FROM THEN TO NOW
A dedicated little group of visionaries calling themselves the American Interplanetary Society announced plans to launch a seven-foot skyrocket. "We don't expect a great deal from this first experiment," said one of them. "If it climbs a mile we shall be very satisfied."...The eminent Dr. Karl Compton of MIT looked into the future and crisply prophesied: "The field of atomic science is so little explored that we should not be surprised if the next generation should uncover the most exciting and far-reaching developments in the whole of history."...The American people went to the polls and chose Franklin D. Roosevelt to succeed Herbert Hoover.... Despite the Depression the Rockefellers poured their money into the building of Rockefeller Center, largest and most imaginative act of urban restoration since the San Francisco fire.... The Russians were building, too—one big preoccupation was the glittering Moscow subway. An obscure tough guy named Nikita Khrushchev, aged 38, got a new job watch-dogging the construction engineers....
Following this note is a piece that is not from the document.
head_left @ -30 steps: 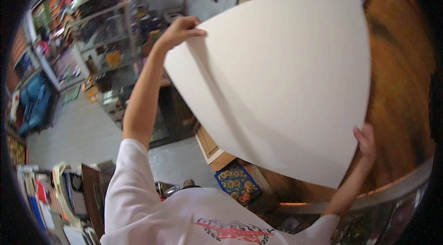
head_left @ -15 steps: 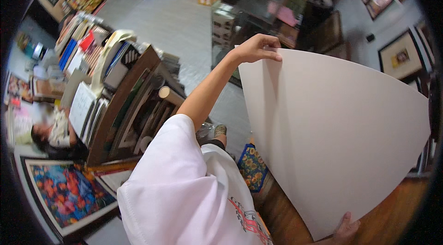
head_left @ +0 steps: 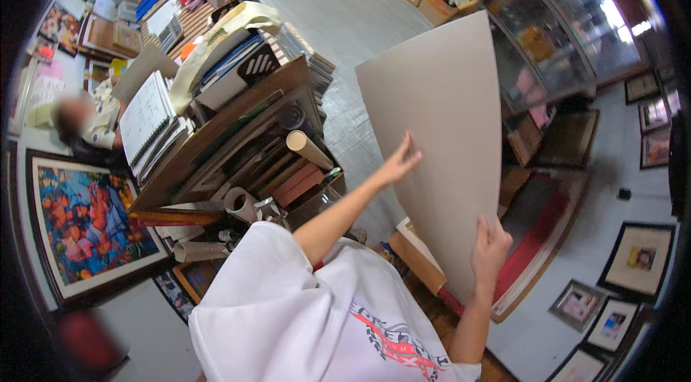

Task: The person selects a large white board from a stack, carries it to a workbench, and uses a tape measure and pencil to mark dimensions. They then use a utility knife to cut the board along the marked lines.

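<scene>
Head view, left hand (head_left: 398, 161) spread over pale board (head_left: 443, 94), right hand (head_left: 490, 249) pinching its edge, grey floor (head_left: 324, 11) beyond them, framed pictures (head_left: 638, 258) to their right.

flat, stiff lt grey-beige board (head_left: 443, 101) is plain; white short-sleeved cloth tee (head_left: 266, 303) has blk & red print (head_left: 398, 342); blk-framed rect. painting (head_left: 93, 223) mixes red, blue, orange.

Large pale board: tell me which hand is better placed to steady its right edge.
Likely the right hand: it grips that edge of the board, low down, while the left hand is across by the opposite edge.
</scene>
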`<state>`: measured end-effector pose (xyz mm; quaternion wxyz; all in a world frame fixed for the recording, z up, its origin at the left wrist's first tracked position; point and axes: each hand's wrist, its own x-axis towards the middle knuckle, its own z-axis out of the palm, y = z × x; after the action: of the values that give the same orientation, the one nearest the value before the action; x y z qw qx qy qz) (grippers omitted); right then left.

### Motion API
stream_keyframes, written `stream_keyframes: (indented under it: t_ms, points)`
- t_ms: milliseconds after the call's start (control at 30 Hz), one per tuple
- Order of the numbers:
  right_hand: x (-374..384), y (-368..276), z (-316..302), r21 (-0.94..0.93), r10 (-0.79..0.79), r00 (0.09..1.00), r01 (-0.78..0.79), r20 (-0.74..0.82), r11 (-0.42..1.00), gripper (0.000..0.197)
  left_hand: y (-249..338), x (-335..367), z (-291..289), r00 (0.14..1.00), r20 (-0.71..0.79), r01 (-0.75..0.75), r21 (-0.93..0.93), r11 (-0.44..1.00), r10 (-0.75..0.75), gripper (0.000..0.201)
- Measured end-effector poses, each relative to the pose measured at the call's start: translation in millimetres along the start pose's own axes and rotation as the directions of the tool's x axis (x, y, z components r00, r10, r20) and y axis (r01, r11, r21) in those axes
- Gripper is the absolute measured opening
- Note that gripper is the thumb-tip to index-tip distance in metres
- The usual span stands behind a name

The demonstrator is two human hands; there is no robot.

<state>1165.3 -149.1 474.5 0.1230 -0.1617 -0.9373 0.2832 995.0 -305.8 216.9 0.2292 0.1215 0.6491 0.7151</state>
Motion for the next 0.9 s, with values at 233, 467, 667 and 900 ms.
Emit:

That was the year of our Lord 1932 and of the American republic the 156th. It was the start of a rousing chapter of modern times, the end of college and the beginning of careers for men named this week to the Silver Anniversary All-America. The 25 men honored here (see box) as outstanding representatives of their generation have two experiences in common: achievement as football players and achievement since football days. Beyond that, their careers have been as various as the men themselves. When MIT's Professor Compton gazed into the atomic future a halfback named Ken Fields was playing for West Point; today Brigadier General Kenneth Fields is general manager of the U.S. Atomic Energy Commission. Back in the days when Khrushchev was working on his subway, Brown University had a back named Bill Gilbane. Last week Bill Gilbane, executive vice-president of a Providence construction firm, was working on $85 million worth of industrial expansion business. Princeton's football captain, Josh Billings, settled in Nashville after a Rhodes Scholarship at Oxford and became a doctor. Utah's Frank Christensen has a worldwide business in diamond drills. Georgia Tech's Albert Syd Williams is Coca-Cola's boss distributor in Britain. Quarterback Jim Aston of Texas A&M is president of the biggest bank in the Southwest. Haverford's Harry Hansen is a professor at the Harvard Business School—and so it goes.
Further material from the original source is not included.